• **PROBLEM**
Could you print the stretch of lines below from the one with "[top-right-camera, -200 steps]" through the one with "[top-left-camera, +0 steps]", exactly as they stand and without any pictures?

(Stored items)

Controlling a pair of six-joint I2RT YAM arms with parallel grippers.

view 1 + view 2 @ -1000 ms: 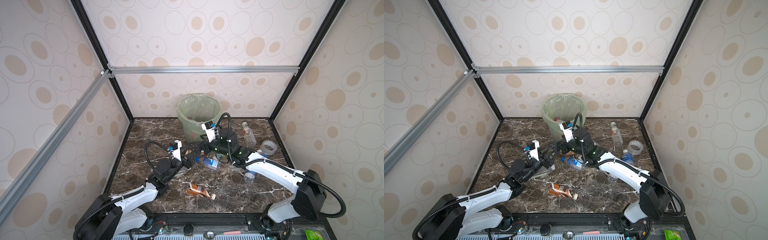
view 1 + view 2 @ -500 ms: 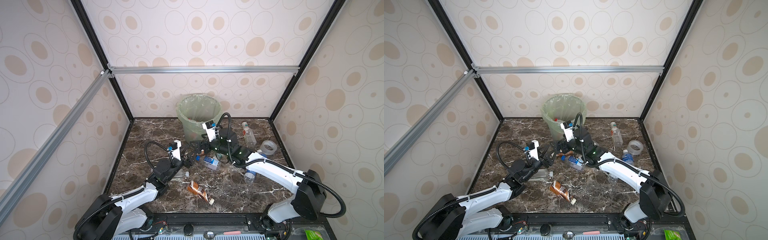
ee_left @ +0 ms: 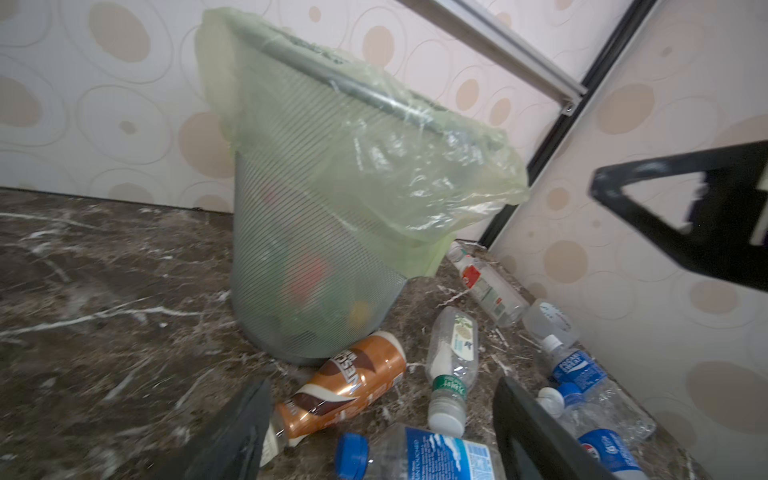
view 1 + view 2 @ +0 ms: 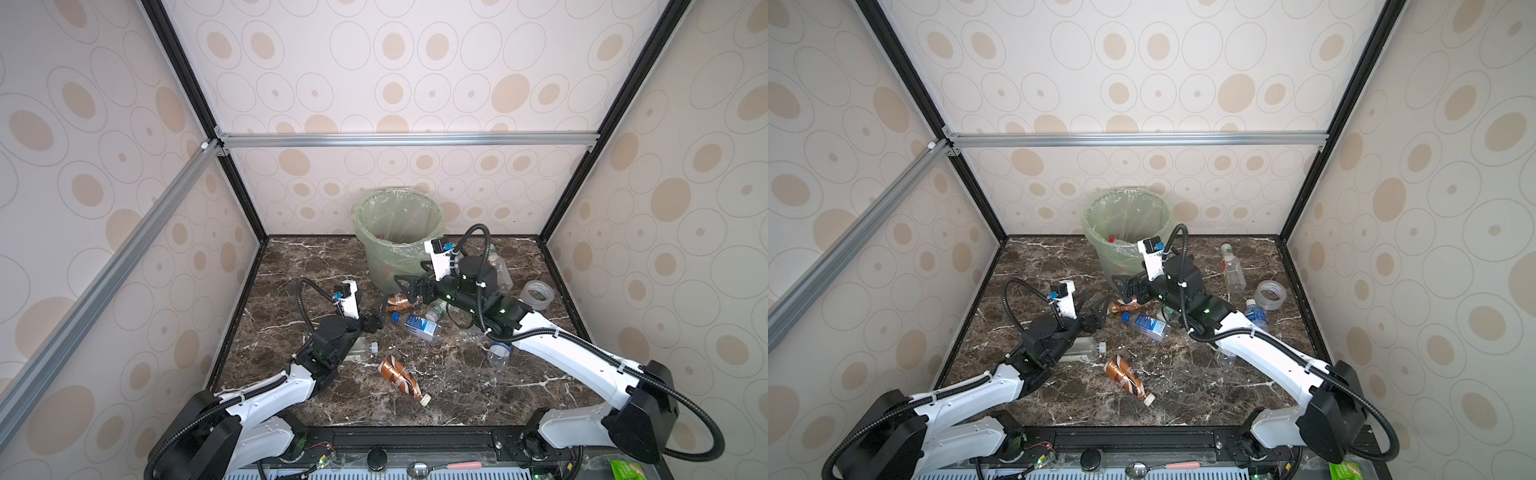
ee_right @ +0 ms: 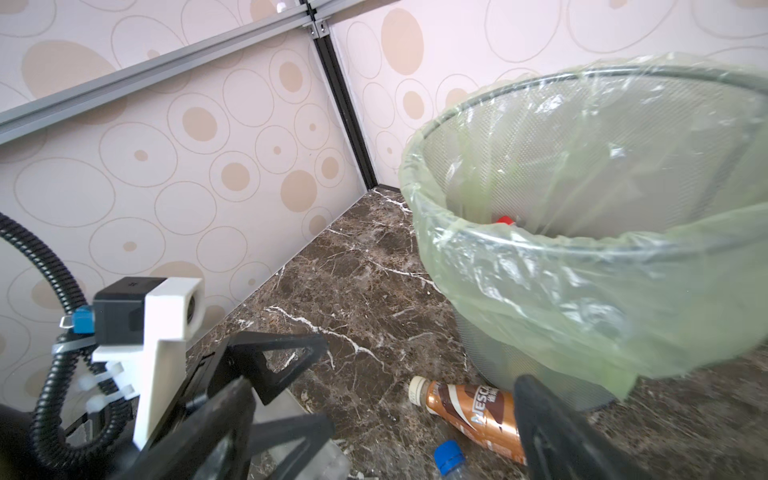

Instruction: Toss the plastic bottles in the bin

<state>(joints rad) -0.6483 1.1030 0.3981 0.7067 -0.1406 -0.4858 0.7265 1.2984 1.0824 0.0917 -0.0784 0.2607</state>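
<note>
Crowding one brown bottle (image 4: 398, 302) at bin (image 4: 386, 266) foot: left gripper (image 4: 1095, 302), right gripper (image 4: 406, 286) both spread, empty. You risk grippers clashing, or round bottle rolling off when nudged.

The dark marble tabletop (image 4: 465, 399) I work on carries the bin (image 4: 384, 266) far middle, plastic bottles (image 4: 417, 327) scattered before it, a brown-labelled bottle (image 4: 399, 376) nearest me, and a tape roll (image 4: 537, 294) at the right.

Bottles (image 4: 417, 327) lie before bin (image 4: 376, 257)
</note>
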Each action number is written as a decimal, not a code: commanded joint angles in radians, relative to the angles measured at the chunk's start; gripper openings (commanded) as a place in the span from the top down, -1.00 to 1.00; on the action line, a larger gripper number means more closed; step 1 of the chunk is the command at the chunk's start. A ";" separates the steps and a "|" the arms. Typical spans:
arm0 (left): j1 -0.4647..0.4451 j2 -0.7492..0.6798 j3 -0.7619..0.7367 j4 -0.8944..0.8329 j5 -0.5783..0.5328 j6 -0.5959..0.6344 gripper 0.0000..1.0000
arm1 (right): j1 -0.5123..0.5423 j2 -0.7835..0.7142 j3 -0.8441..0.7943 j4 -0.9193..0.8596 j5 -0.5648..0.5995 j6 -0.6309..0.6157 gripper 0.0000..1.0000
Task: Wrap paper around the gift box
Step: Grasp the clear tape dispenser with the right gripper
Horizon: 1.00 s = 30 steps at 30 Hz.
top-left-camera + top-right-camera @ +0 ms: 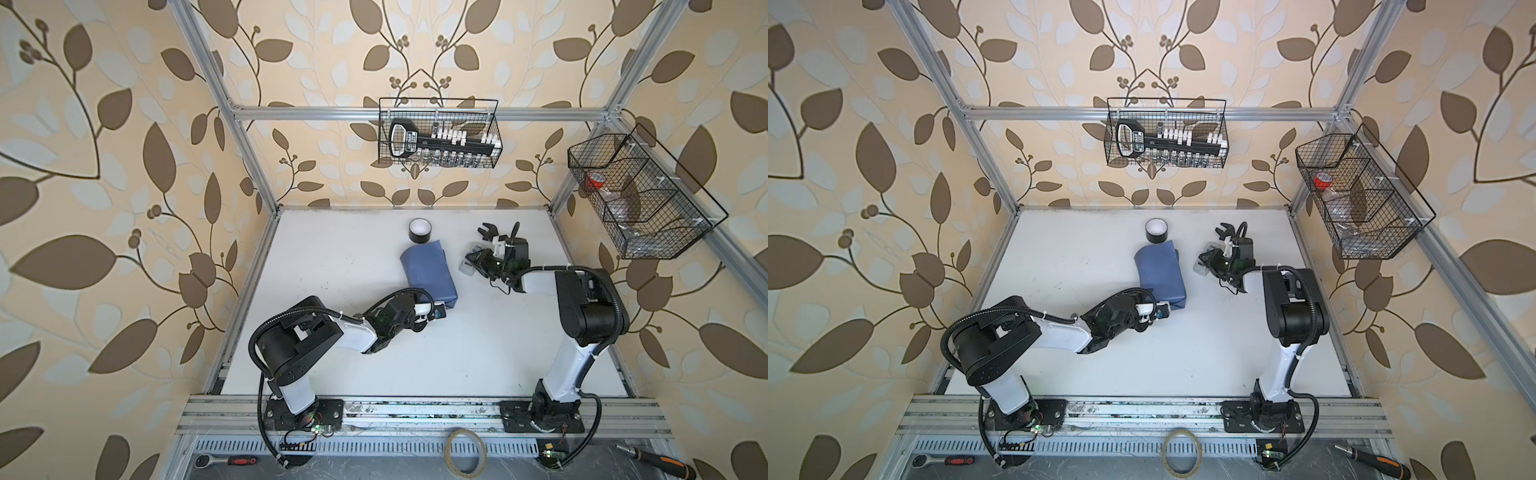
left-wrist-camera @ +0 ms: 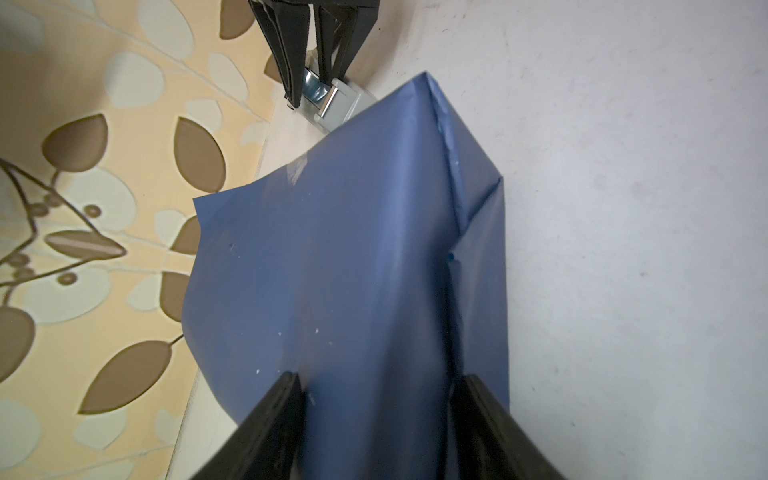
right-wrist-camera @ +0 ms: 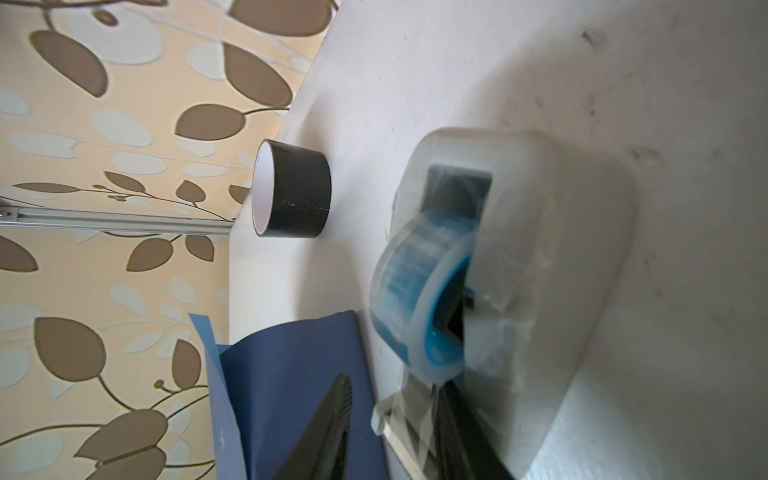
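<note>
The paper (image 1: 428,270) lies folded into a slate-blue bundle in mid-table, seen in both top views (image 1: 1160,274). The gift box is hidden under it. My left gripper (image 2: 380,378) grips the bundle's near end, one finger pressed on each side of the paper (image 2: 353,249); in a top view the left gripper (image 1: 440,309) sits at that end. To the right, my right gripper (image 3: 395,380) stands open around the cutter end of a clear tape dispenser (image 3: 519,249), (image 1: 466,266). A strip of clear tape lies between its fingers.
A black tape roll (image 1: 419,230) stands just behind the paper. Wire baskets hang on the back wall (image 1: 440,133) and the right frame (image 1: 636,195). A tape ring (image 1: 465,451), a ratchet (image 1: 232,460) and a screwdriver (image 1: 660,459) lie beyond the front rail.
</note>
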 commanded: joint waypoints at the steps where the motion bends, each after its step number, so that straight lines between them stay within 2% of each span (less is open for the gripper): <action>1: 0.008 0.028 -0.018 -0.182 -0.036 0.036 -0.22 | 0.005 0.049 -0.048 -0.029 -0.018 0.048 0.33; 30: 0.009 0.029 -0.014 -0.189 -0.040 0.036 -0.21 | -0.001 0.069 -0.094 0.167 -0.082 0.191 0.91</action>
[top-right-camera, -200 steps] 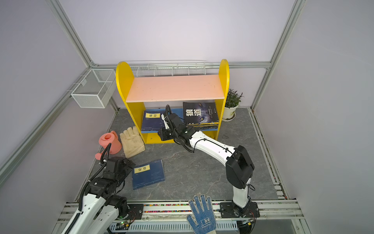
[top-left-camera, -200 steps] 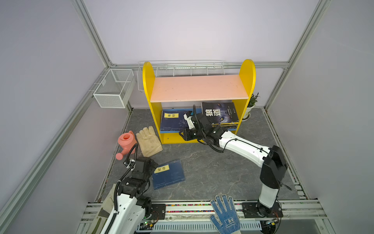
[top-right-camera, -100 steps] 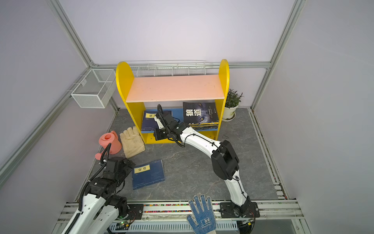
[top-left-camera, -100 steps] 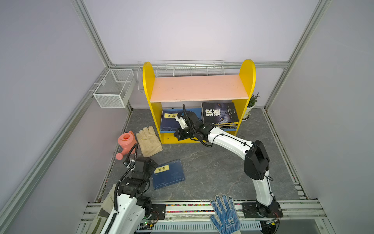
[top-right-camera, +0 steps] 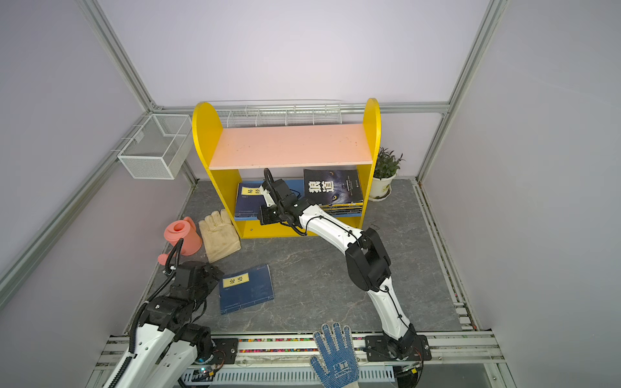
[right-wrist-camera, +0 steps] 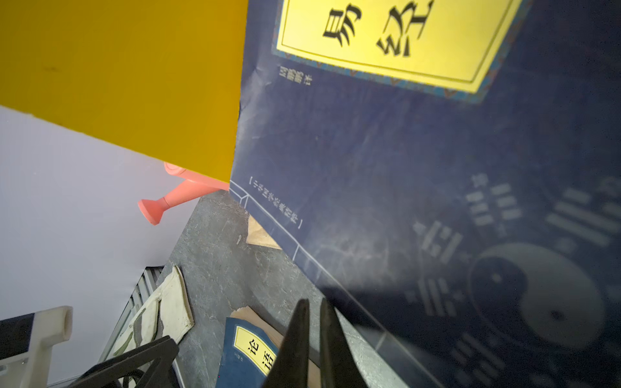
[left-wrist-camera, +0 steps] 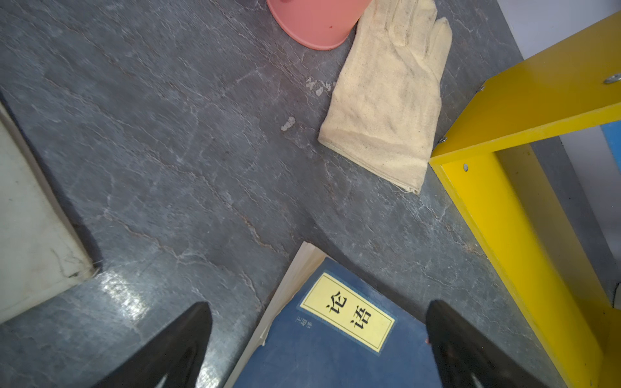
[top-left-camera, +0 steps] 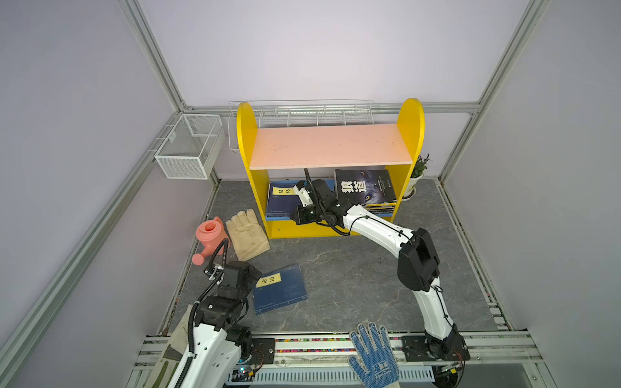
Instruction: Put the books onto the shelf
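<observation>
Both hands are empty: left hand (left-wrist-camera: 317, 305) wide over the "论语" book (top-left-camera: 280, 295), right hand (right-wrist-camera: 312, 304) narrow beside the shelved "易经" book (right-wrist-camera: 369, 168).

1. The shelf (top-left-camera: 331, 147) is stood at the back of the floor (top-left-camera: 353, 278), with a wire rack (top-left-camera: 302, 114) behind it.
2. In its lower tier, one book (top-left-camera: 280, 201) is laid at the left and a stack of books (top-left-camera: 366, 189) at the right.
3. A mesh basket (top-left-camera: 188, 147) is hung to the shelf's left, and a potted plant (top-right-camera: 384, 174) is set just to its right.
4. A glove (top-left-camera: 247, 235) is laid before the shelf's left panel, with a watering can (top-left-camera: 210, 235) just beside it on the left.
5. Well before the shelf, a further book (top-left-camera: 280, 292) is laid on the floor.
6. A second glove (top-left-camera: 373, 356) is laid on the front rail (top-left-camera: 302, 346).
</observation>
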Motion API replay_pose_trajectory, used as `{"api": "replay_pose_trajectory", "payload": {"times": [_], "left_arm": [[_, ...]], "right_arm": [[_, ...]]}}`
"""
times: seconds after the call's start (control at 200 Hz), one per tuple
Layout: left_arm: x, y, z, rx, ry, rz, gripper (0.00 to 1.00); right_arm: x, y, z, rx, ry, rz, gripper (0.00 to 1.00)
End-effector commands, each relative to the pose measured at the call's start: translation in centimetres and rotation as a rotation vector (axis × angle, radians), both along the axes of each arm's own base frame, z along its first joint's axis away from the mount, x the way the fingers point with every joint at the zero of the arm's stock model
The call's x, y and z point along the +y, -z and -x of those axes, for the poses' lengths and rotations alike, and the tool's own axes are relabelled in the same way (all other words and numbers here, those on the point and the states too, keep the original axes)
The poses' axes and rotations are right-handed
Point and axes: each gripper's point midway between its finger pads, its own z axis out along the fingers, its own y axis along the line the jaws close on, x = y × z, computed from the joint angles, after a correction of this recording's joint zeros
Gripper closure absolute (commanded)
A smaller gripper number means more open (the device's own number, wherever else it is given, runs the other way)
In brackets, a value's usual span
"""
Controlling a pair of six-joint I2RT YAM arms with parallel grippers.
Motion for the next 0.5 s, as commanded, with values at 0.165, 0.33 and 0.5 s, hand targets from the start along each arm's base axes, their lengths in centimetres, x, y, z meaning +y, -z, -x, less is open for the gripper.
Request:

• **FINAL ANSWER**
[top-right-camera, -200 steps] 
[top-left-camera, -200 steps] 
[top-right-camera, -100 steps] 
[top-left-camera, -100 steps] 
[top-right-camera, +0 steps] 
[right-wrist-camera, +0 steps] 
[left-wrist-camera, +0 steps] 
[top-left-camera, +0 steps] 

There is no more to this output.